**What this task involves:** Go through the data line by line from the top, retyping each exactly, and end with the line that contains "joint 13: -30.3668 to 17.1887".

>>>

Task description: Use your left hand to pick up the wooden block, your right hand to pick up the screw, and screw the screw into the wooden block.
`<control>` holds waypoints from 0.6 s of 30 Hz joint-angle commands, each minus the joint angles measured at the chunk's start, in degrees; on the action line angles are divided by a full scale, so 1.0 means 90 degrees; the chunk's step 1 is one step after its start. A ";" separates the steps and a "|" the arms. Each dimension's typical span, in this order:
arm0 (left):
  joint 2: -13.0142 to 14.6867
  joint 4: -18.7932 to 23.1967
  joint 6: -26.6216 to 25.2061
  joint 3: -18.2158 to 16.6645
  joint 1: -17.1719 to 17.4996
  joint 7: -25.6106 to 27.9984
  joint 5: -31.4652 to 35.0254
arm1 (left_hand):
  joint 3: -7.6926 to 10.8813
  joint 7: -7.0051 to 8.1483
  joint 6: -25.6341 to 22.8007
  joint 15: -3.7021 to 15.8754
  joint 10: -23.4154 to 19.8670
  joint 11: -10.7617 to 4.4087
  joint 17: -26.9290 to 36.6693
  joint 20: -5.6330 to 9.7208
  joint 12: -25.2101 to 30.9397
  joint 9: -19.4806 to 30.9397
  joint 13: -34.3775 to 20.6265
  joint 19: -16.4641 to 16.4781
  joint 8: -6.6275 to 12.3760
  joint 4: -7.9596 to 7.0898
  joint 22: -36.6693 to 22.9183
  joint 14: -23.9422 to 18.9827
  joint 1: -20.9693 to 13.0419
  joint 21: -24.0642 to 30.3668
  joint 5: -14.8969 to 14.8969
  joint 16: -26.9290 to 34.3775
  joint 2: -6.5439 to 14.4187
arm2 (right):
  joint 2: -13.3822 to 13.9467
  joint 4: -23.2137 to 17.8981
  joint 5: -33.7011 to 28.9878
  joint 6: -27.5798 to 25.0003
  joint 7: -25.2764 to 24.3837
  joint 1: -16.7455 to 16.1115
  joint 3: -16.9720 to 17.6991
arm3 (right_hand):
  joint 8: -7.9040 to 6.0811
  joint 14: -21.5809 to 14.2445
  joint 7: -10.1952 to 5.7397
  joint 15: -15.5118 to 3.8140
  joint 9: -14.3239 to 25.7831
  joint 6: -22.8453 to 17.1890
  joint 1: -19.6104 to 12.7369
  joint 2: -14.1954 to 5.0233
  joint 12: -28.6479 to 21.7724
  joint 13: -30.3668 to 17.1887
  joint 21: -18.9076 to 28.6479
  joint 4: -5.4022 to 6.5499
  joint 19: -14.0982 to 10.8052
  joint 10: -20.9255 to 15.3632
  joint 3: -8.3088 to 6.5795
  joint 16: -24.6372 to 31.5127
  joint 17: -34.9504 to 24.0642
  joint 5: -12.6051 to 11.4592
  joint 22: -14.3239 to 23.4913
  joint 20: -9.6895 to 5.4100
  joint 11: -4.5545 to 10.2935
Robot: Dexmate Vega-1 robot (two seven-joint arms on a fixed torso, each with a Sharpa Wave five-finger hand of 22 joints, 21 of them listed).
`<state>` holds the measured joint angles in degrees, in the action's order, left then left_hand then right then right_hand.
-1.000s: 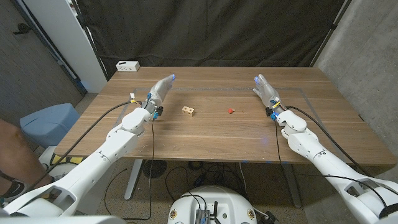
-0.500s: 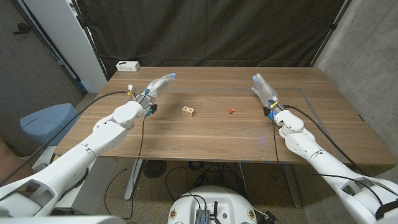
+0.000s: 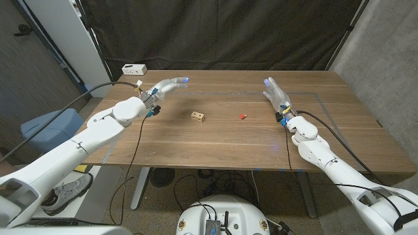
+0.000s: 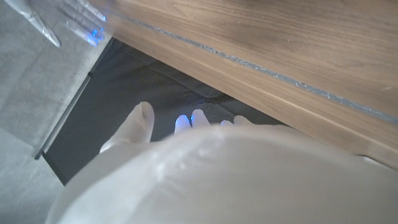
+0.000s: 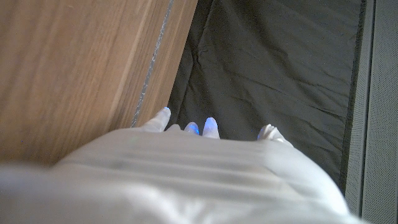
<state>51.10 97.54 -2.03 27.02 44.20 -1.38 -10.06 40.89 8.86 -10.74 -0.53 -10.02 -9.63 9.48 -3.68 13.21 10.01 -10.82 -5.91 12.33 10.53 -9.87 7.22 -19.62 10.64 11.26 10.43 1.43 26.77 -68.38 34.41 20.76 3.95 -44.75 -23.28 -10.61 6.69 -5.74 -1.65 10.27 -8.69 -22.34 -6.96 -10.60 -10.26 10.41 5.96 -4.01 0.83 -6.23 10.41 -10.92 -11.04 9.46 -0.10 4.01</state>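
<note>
A small wooden block lies on the wooden table near its middle. To its right lies a small red screw. My left hand hovers above the table's left part, left of and behind the block, fingers stretched out and empty. Over the right part my right hand is raised, right of the screw, fingers extended, holding nothing. In the left wrist view my left hand points past the table's far edge, and my right hand shows blurred in a corner. The right wrist view shows my right hand beside the table edge.
A white box sits at the table's far left corner. A black curtain hangs behind the table. A blue bin stands on the floor to the left, and a person's shoe shows near the left edge.
My left arm has swung outward and lifted, carrying the hand farther back and a little right. The right hand has barely moved. The person's leg at the left has shifted.
</note>
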 commanded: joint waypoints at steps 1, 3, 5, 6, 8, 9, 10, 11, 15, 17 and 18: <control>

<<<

**Response box:**
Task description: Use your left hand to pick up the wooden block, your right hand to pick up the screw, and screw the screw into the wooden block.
`<control>` holds waypoints from 0.6 s of 30 Hz joint-angle commands, each minus the joint angles measured at the chunk's start, in degrees; on the action line angles are divided by a full scale, so 1.0 means 90 degrees; the chunk's step 1 is one step after its start. A ";" separates the steps and a "|" the arms. Each dimension's typical span, in this order:
arm0 (left):
  joint 2: -13.0142 to 14.6867
  joint 4: -18.7932 to 23.1967
  joint 6: -26.6216 to 25.2061
  joint 3: -18.2158 to 16.6645
  joint 1: -17.1719 to 17.4996
  joint 7: -25.6106 to 27.9984
  joint 5: -31.4652 to 35.0254
arm1 (left_hand):
  joint 3: -7.6926 to 10.8813
  joint 7: -7.0051 to 8.1483
  joint 6: -25.6341 to 22.8007
  joint 15: -3.7021 to 15.8754
  joint 10: -23.4154 to 19.8670
  joint 11: -10.7617 to 4.4087
  joint 17: -26.9290 to 36.6693
  joint 20: -5.6330 to 9.7208
  joint 12: -25.2101 to 30.9397
  joint 9: -19.4806 to 30.9397
  joint 13: -34.3775 to 20.6265
  joint 19: -16.4641 to 16.4781
  joint 8: -6.6275 to 12.3760
  joint 4: -7.9596 to 7.0898
  joint 22: -36.6693 to 22.9183
  joint 14: -23.9422 to 18.9827
  joint 1: -20.9693 to 13.0419
  joint 21: -24.0642 to 30.3668
  joint 5: -14.8969 to 14.8969
  joint 16: -26.9290 to 34.3775
  joint 2: -6.5439 to 14.4187
arm2 (right):
  joint 2: -13.3822 to 13.9467
  joint 4: -23.2137 to 17.8981
  joint 5: -33.7011 to 28.9878
  joint 6: -27.5798 to 25.0003
  joint 7: -25.2764 to 24.3837
  joint 1: -16.7455 to 16.1115
  joint 3: -16.9720 to 17.6991
arm3 (right_hand):
  joint 8: -7.9040 to 6.0811
  joint 14: -21.5809 to 14.2445
  joint 7: -10.1952 to 5.7397
  joint 15: -15.5118 to 3.8140
  joint 9: -14.3239 to 25.7831
  joint 6: -22.8453 to 17.1890
  joint 1: -19.6104 to 12.7369
  joint 2: -14.1954 to 5.0233
  joint 12: -28.6479 to 21.7724
  joint 13: -30.3668 to 17.1887

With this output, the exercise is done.